Exercise goal →
Write out every line below again exactly as it stands, skipping each image.

================================

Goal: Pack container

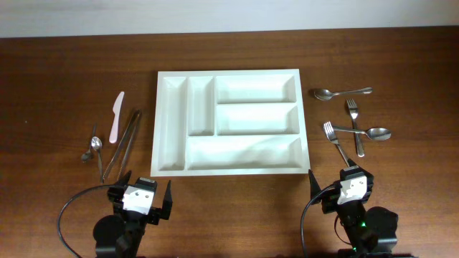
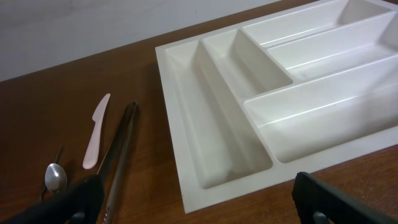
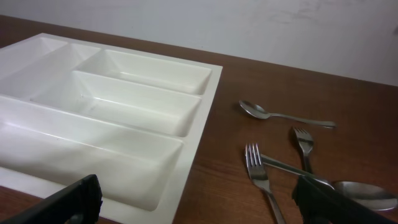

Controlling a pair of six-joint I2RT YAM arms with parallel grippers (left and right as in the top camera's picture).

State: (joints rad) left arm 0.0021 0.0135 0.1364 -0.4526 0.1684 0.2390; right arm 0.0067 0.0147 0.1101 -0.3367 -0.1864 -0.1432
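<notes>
A white cutlery tray (image 1: 228, 168) with several empty compartments lies mid-table; it also shows in the left wrist view (image 2: 186, 124) and right wrist view (image 3: 202, 130). Left of it lie a pink plastic knife (image 1: 116, 116), metal tongs (image 1: 122, 143) and a small spoon (image 1: 95, 145). Right of it lie a spoon (image 1: 341, 92), two forks (image 1: 354, 125) (image 1: 335, 141) and a larger spoon (image 1: 373, 132). My left gripper (image 1: 140, 199) is open and empty at the front edge, below the tongs. My right gripper (image 1: 343, 188) is open and empty, just below the fork handle.
The tray's front edge lies close to both grippers. Brown wooden table (image 1: 57, 79) surrounds the tray. A pale wall runs along the far edge.
</notes>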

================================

Result for this task →
Goal: Pack container


Controlling a pair of six-joint I2RT YAM arms with parallel grippers (left and right as in the top camera's picture).

State: (joints rad) left arm 0.0021 0.0135 0.1364 -0.4526 0.1684 0.2390; right arm 0.0067 0.0147 0.1101 -0.3367 -0.1864 -0.1432
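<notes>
A white cutlery tray (image 1: 228, 168) with several empty compartments lies mid-table; it also shows in the left wrist view (image 2: 186, 124) and right wrist view (image 3: 202, 130). Left of it lie a pink plastic knife (image 1: 116, 116), metal tongs (image 1: 122, 143) and a small spoon (image 1: 95, 145). Right of it lie a spoon (image 1: 341, 92), two forks (image 1: 354, 125) (image 1: 335, 141) and a larger spoon (image 1: 373, 132). My left gripper (image 1: 140, 199) is open and empty at the front edge, below the tongs. My right gripper (image 1: 343, 188) is open and empty, just below the fork handle.
The tray's front edge lies close to both grippers. Brown wooden table (image 1: 57, 79) surrounds the tray. A pale wall runs along the far edge.
</notes>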

No further work remains in this exercise.